───── Information given
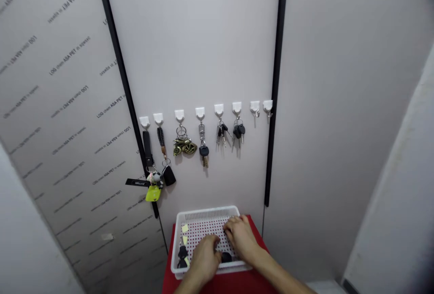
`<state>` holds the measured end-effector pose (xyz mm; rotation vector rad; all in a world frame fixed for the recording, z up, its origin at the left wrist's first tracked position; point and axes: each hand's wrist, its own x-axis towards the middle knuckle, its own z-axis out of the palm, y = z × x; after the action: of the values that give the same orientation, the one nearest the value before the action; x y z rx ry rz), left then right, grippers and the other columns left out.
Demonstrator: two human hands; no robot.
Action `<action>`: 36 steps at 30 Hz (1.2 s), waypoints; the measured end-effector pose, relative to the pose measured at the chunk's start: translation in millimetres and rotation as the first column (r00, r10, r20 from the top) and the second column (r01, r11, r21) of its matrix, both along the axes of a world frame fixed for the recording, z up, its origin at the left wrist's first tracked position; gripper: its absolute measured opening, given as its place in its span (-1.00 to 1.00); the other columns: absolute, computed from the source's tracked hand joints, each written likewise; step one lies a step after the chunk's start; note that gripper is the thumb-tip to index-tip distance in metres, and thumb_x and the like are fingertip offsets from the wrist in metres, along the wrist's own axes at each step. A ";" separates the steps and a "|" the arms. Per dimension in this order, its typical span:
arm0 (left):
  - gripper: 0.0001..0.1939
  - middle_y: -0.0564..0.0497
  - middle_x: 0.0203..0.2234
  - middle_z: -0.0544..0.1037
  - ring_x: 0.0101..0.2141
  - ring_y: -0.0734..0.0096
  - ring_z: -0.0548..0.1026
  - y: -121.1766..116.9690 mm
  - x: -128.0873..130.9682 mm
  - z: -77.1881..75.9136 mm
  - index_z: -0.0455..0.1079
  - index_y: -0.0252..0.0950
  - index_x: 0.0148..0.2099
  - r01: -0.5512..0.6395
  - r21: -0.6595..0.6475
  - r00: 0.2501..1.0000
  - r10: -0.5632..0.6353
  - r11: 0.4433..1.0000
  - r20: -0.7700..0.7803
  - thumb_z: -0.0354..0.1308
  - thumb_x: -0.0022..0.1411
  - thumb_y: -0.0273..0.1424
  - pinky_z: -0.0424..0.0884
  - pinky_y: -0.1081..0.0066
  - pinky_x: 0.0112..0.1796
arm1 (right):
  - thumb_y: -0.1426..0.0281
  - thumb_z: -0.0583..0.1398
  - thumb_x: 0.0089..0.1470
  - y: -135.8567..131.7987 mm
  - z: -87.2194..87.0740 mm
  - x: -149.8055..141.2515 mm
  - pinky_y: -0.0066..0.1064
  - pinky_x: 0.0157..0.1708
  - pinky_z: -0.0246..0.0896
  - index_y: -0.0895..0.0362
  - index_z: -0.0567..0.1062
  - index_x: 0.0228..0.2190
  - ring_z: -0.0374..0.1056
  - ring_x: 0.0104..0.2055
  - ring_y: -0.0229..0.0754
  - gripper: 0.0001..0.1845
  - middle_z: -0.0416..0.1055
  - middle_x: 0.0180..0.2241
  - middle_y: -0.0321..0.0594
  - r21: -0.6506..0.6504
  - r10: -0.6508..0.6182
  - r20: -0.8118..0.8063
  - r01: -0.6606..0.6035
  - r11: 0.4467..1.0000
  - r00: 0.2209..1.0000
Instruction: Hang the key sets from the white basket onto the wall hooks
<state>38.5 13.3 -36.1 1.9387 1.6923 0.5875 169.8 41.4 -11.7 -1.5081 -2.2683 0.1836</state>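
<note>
Both of my hands are inside a white plastic basket (207, 212) with a perforated bottom. My left hand (206, 254) is curled in the lower middle, thumb and index finger bent towards each other; whatever they pinch is hidden. Close to its right side lies a dark rounded object (226, 257), perhaps a key head. My right hand (240, 236) reaches over the basket's right side with its fingers bent down and its fingertips partly hidden. Along the basket's left side lie black-headed keys (182, 252) and small pale yellow paper tags (185, 228).
The basket stands on a red surface (168, 280). Above it, a row of white hooks (200, 112) is stuck on a pale panel. Several carry key sets, including a bronze motorbike keyring (185, 146) and a yellow-green tag (153, 193). The two rightmost hooks (255, 106) hold nothing.
</note>
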 end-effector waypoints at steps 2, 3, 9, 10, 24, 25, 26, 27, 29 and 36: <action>-0.55 -0.04 -0.19 0.27 -0.18 0.44 0.20 1.5 0.1 1.5 0.15 -0.35 -0.12 -0.046 0.043 0.994 0.042 0.998 0.097 -0.09 -0.17 -0.52 0.07 0.50 -0.17 | 0.55 -0.06 -0.19 -3.1 7.5 1.5 -0.44 -0.28 -0.05 0.14 0.41 -0.50 0.19 -0.33 -0.27 -0.72 0.36 -0.45 -0.23 -0.019 0.054 -0.099 -0.056 0.998 0.994; -0.51 -0.05 -0.14 0.23 -0.15 0.44 0.17 2.5 0.7 4.1 0.11 -0.37 -0.09 -0.061 0.077 0.986 0.049 0.995 0.157 -0.09 -0.18 -0.53 0.04 0.51 -0.15 | 0.55 -0.06 -0.20 -5.1 12.5 2.4 -0.48 -0.30 -0.02 0.14 0.41 -0.48 0.20 -0.33 -0.28 -0.71 0.36 -0.44 -0.23 -0.018 0.089 -0.144 -0.093 0.996 0.986; -0.63 -0.05 -0.26 0.34 -0.23 0.42 0.24 11.5 19.3 41.5 0.20 -0.38 -0.18 0.104 0.179 0.863 -0.179 0.978 0.473 -0.05 -0.13 -0.46 0.11 0.46 -0.19 | 0.53 -0.06 -0.19 -14.5 54.6 14.8 -0.55 -0.36 0.07 0.14 0.40 -0.46 0.24 -0.39 -0.34 -0.72 0.37 -0.45 -0.27 0.027 0.209 -0.374 -0.214 0.976 0.904; -0.68 -0.04 -0.33 0.37 -0.30 0.43 0.28 13.6 24.8 48.5 0.23 -0.38 -0.22 0.150 0.184 0.827 -0.225 0.971 0.515 -0.06 -0.11 -0.46 0.16 0.46 -0.24 | 0.52 -0.06 -0.19 -14.4 61.8 18.4 -0.55 -0.38 0.08 0.15 0.40 -0.47 0.25 -0.41 -0.33 -0.73 0.38 -0.46 -0.26 0.031 0.199 -0.393 -0.203 0.979 0.898; -0.70 -0.04 -0.42 0.36 -0.47 0.58 0.30 43.4 103.7 204.8 0.21 -0.39 -0.26 0.017 0.394 0.740 -0.276 0.919 0.613 -0.04 -0.15 -0.57 0.22 0.55 -0.42 | 0.41 0.04 -0.27 19.6 200.6 85.6 -0.48 -0.43 0.13 0.21 0.37 -0.54 0.25 -0.47 -0.31 -0.83 0.36 -0.52 -0.23 0.302 0.089 -0.603 0.124 0.945 0.793; -0.68 -0.05 -0.40 0.36 -0.48 0.58 0.30 44.6 106.6 214.6 0.19 -0.38 -0.23 0.015 0.409 0.751 -0.280 0.912 0.598 -0.04 -0.15 -0.57 0.22 0.55 -0.44 | 0.41 0.04 -0.28 24.4 210.3 87.6 -0.48 -0.45 0.13 0.21 0.37 -0.54 0.25 -0.48 -0.31 -0.82 0.36 -0.53 -0.23 0.331 0.091 -0.615 0.151 0.931 0.783; -0.66 -0.05 -0.38 0.36 -0.48 0.57 0.30 45.6 108.8 223.0 0.18 -0.37 -0.20 0.015 0.423 0.765 -0.283 0.906 0.578 -0.04 -0.14 -0.57 0.22 0.55 -0.46 | 0.41 0.04 -0.28 29.5 219.0 89.1 -0.49 -0.47 0.13 0.21 0.37 -0.54 0.24 -0.50 -0.32 -0.82 0.36 -0.54 -0.24 0.356 0.091 -0.624 0.179 0.917 0.776; -0.65 -0.05 -0.37 0.36 -0.49 0.57 0.30 46.4 110.2 229.8 0.17 -0.35 -0.19 0.015 0.433 0.782 -0.280 0.901 0.557 -0.04 -0.14 -0.56 0.22 0.55 -0.47 | 0.41 0.05 -0.29 34.7 226.8 90.1 -0.49 -0.48 0.12 0.21 0.38 -0.54 0.24 -0.51 -0.32 -0.82 0.35 -0.55 -0.24 0.378 0.086 -0.630 0.207 0.902 0.772; -0.64 -0.04 -0.35 0.35 -0.48 0.56 0.30 47.3 111.3 238.8 0.17 -0.33 -0.17 0.007 0.448 0.809 -0.268 0.894 0.523 -0.04 -0.13 -0.54 0.22 0.54 -0.48 | 0.42 0.05 -0.30 44.4 239.6 91.0 -0.49 -0.49 0.12 0.21 0.38 -0.55 0.23 -0.53 -0.34 -0.83 0.34 -0.58 -0.26 0.412 0.076 -0.633 0.252 0.876 0.770; -0.64 -0.06 -0.33 0.33 -0.50 0.61 0.28 44.8 102.1 237.2 0.17 -0.38 -0.17 -0.005 0.427 0.811 -0.246 0.904 0.531 -0.02 -0.12 -0.56 0.22 0.51 -0.42 | 0.47 0.03 -0.29 61.8 261.3 90.4 -0.49 -0.48 0.11 0.22 0.40 -0.55 0.21 -0.56 -0.36 -0.82 0.34 -0.61 -0.28 0.452 -0.022 -0.637 0.397 0.799 0.770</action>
<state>140.5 58.1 201.1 1.8418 1.1002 1.4130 260.2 103.2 249.5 -1.1495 -1.4270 -0.0759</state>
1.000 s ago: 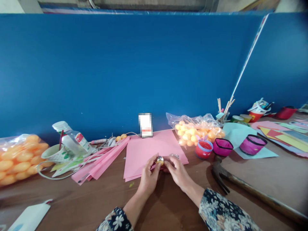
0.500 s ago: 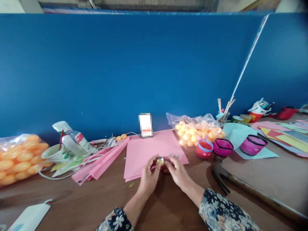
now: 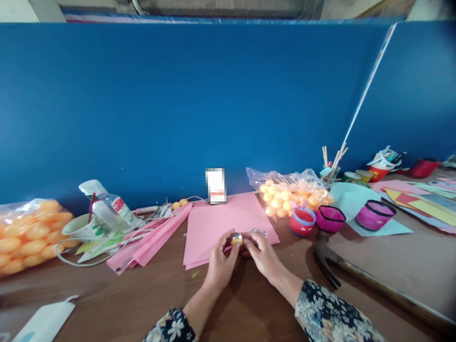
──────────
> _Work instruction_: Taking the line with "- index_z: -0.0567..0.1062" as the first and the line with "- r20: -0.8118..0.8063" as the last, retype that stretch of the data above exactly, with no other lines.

> _Output_:
  - index_z: -0.0567..0.1062
  - index_x: 0.0228..0.2190
  - ring_z: -0.0374..0.1056
  - ring_x: 0.0104..0.2055
  - ring_y: -0.0229..0.0754
  - gripper: 0.0001..0.1845
  - middle_z: -0.0416..0.1055
  - middle_x: 0.0180..0.2241
  - middle_y: -0.0321..0.0594
  - r21: -0.6506..0.6504
  - r10: -0.6508..0.6182
  - r20: -0.8118..0.8063

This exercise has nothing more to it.